Sumit Mandal

Sumit Mandal

 

works on transnational and transregional histories with an interest in cultural geographies of the Malay world. He is concerned with the ways in which cultural diversity and notions of insider/outsider are constituted. Mandal views the Malay world in terms of its connectedness to the Indian Ocean. His explorations of Malay texts, Muslim shrines (keramat), and creole Hadramis reveal sites of interaction that are meaningful from the transregional to the local scale. His examination of the writings of Abdullah al-Misri brings to light a world of multiple languages and translation, and the movement of ideas across great distances. Mandal's research on Muslim shrines uncovers layers of prior, animist and Hindu-Buddhist, spiritual landscapes.

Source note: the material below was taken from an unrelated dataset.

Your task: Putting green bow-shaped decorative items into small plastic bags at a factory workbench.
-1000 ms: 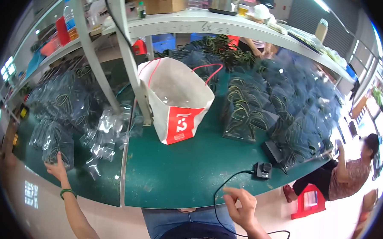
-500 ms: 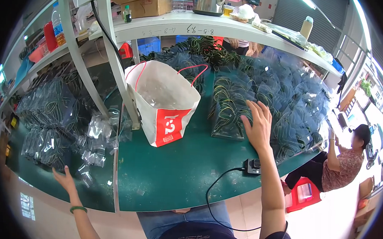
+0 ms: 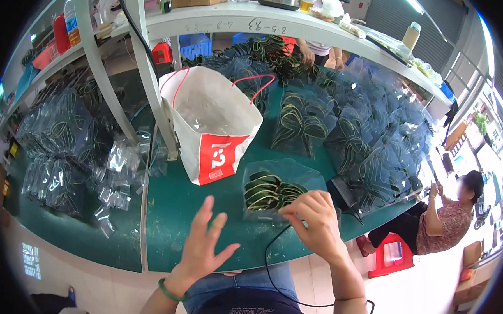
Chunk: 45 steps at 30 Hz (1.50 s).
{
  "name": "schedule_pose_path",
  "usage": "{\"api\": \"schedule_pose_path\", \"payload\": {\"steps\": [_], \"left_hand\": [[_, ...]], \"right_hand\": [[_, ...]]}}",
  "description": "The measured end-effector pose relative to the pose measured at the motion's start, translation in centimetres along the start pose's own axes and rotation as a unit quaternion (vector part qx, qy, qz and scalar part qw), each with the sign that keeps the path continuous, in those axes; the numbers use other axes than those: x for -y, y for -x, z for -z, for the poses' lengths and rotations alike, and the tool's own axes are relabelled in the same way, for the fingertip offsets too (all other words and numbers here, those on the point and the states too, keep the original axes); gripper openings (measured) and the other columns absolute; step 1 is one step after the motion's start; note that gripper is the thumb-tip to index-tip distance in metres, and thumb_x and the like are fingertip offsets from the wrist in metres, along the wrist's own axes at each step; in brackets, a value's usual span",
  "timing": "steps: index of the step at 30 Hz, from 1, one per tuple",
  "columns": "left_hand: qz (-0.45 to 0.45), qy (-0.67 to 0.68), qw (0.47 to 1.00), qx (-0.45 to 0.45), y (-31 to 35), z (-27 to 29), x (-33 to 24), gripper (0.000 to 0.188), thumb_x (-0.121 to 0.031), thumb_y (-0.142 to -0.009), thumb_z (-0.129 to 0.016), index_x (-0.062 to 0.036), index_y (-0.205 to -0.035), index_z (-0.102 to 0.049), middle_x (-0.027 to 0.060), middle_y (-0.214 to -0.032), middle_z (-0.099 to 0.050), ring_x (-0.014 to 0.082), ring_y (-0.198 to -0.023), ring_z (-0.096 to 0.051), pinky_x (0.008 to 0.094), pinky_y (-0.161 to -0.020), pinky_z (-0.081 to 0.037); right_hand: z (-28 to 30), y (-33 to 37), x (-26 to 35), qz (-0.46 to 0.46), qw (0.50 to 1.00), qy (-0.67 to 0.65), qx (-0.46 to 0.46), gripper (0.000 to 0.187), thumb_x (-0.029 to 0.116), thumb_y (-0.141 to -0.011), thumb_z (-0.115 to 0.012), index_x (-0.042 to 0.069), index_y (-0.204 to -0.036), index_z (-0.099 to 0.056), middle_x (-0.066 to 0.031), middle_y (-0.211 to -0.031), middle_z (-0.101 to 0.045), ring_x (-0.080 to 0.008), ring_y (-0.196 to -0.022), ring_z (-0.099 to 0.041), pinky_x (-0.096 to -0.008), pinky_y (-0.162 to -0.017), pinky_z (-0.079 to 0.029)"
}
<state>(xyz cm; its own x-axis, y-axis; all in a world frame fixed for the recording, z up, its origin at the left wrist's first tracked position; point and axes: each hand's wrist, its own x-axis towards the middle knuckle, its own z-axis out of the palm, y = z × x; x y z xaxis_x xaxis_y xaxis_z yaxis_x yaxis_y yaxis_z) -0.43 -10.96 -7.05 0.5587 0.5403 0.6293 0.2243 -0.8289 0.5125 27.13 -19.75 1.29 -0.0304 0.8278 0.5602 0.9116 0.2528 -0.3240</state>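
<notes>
A clear plastic bag [image 3: 260, 213] holding looped dark green bands with pale yellow edges lies on the green table in front of me. My right hand [image 3: 316, 221] is closed at the bag's near right edge, fingertips pinching it. To the left of the bag, my left hand [image 3: 202, 247] is raised with its fingers spread and nothing in it. A green bangle circles my left wrist. Behind the bag stands an open white and red paper carrier bag [image 3: 220, 158] with pink handles, with clear plastic inside it.
More filled clear bags [image 3: 370, 134] crowd the table's right side. Others [image 3: 53, 131] are stacked at the left, beside small clear packets [image 3: 119, 168]. A black box [image 3: 344, 193] and cable sit right of my bag. A white shelf [image 3: 224, 21] spans the back; other people are nearby.
My right hand has come nearer with a filled bag, now lying in front of me. My left hand has moved from the left stacks to the middle. My view has shifted slightly.
</notes>
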Motion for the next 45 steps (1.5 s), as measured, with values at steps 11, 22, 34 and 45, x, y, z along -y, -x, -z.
{"api": "schedule_pose_path", "payload": {"steps": [11,22,34,45], "left_hand": [[-0.065,-0.002,0.998,0.022,-1.7,-3.9,-0.1,0.032,-0.012,-0.087,-0.086,-0.0154,-0.116,-0.073,0.0269,-0.168,-0.04,0.0522,-0.153,-0.039,0.0584,-0.122,-0.039],[-0.058,-0.03,0.998,-0.004,-1.4,-4.6,-0.9,0.027,-0.01,-0.087,-0.084,-0.0148,-0.11,-0.072,0.0204,-0.161,-0.051,0.0445,-0.149,-0.047,0.0601,-0.122,-0.043],[-0.177,-0.067,0.972,0.14,-6.6,2.1,2.6,0.053,-0.004,-0.084,-0.072,-0.0056,-0.137,-0.065,0.0152,-0.151,-0.061,0.0354,-0.142,-0.057,0.0524,-0.119,-0.048],[-0.298,-0.179,0.933,0.092,-2.2,1.2,-1.9,0.017,-0.024,-0.084,-0.081,-0.023,-0.102,-0.08,-0.0076,-0.091,-0.067,0.0148,-0.103,-0.064,0.0409,-0.104,-0.051]], "right_hand": [[3.1,-7.5,-4.5,-0.204,0.878,-0.291,0.322,0.021,0.018,-0.096,-0.081,0.0,-0.107,-0.08,-0.014,-0.098,-0.08,-0.0239,-0.081,-0.077,-0.0401,-0.073,-0.063],[-2.3,-8.6,-3.1,0.081,0.882,0.045,0.462,0.026,0.029,-0.09,-0.079,0.004,-0.084,-0.077,-0.0162,-0.076,-0.073,-0.0348,-0.074,-0.074,-0.0483,-0.067,-0.057],[14.3,11.5,-10.9,-0.506,0.852,-0.111,0.073,0.03,0.015,-0.095,-0.074,0.0,-0.069,-0.073,-0.0095,-0.059,-0.068,-0.0185,-0.052,-0.069,-0.0262,-0.052,-0.052],[-0.9,8.9,2.9,-0.196,0.945,-0.262,-0.006,0.108,0.016,-0.085,-0.093,0.001,-0.17,-0.029,-0.0265,-0.166,-0.046,-0.0363,-0.148,-0.056,-0.0463,-0.113,-0.054]]}}
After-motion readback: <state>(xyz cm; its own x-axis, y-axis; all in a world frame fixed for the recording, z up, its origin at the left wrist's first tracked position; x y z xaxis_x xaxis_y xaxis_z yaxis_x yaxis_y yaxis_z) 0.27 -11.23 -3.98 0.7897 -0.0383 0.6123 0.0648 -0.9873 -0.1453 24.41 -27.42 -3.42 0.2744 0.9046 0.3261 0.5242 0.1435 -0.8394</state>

He is challenged, given the scarcity of records, to consider the shrines in Cape Town, South Africa as the built archives of transregional connections. His work on Hadramis reveals how a diasporic past can spur the renewal of transregional connections. Altogether, Mandal develops cultural geographies that depart from the familiar ethno-national terms to offer a complex and transregional vocabulary of belonging. His interests naturally extend to contemporary cultural politics. He studies sites of interaction - notably in the arts - in ethnicised contexts such as Malaysia and Indonesia. Mandal is Associate Professor at the Faculty of Social Sciences at University of Nottingham Malaysia Campus.